## TRY IT
What lines of the listing include the string "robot"? Show them all.

## DATA FOR THE TASK
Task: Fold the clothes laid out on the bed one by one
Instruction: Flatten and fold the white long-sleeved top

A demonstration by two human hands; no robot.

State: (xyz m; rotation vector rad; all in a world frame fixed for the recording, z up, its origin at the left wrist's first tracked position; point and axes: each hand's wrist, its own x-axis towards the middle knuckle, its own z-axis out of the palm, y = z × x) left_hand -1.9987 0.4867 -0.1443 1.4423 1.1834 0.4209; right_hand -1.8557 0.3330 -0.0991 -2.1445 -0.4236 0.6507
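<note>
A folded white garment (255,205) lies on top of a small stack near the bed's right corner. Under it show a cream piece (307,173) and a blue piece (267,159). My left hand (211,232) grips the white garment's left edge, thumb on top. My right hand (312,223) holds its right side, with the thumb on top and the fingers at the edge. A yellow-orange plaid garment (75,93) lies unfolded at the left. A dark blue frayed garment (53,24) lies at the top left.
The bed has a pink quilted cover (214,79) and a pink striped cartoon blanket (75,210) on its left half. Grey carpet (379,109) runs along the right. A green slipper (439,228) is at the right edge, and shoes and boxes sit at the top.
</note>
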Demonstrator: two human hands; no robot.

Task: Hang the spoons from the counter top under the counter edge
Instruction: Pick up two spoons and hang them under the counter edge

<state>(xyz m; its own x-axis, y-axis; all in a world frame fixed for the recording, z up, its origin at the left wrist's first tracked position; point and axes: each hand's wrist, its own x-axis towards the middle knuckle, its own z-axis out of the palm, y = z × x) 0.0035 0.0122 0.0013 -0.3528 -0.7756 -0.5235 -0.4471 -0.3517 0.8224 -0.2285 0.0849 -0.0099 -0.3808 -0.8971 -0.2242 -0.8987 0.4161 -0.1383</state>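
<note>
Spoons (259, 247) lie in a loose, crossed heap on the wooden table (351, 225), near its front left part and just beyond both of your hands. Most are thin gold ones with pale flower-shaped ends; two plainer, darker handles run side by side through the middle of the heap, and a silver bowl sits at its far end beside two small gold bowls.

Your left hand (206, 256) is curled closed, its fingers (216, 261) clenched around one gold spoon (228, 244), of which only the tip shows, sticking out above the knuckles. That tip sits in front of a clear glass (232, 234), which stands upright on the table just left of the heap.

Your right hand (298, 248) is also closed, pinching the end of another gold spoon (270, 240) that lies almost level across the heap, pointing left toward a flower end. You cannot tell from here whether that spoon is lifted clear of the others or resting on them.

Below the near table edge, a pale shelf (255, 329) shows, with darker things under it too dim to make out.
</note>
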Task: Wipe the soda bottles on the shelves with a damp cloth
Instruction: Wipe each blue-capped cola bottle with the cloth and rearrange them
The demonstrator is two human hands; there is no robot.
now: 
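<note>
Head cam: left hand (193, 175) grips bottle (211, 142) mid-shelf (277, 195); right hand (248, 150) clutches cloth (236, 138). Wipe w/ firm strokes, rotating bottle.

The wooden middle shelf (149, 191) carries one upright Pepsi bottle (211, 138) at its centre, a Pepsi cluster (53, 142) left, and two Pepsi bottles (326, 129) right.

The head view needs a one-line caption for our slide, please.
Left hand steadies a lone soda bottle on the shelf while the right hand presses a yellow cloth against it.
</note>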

## ANSWER SECTION
A demonstration by two human hands; no robot.
Demonstrator: two human hands; no robot.
The demonstrator is two human hands; there is no robot.

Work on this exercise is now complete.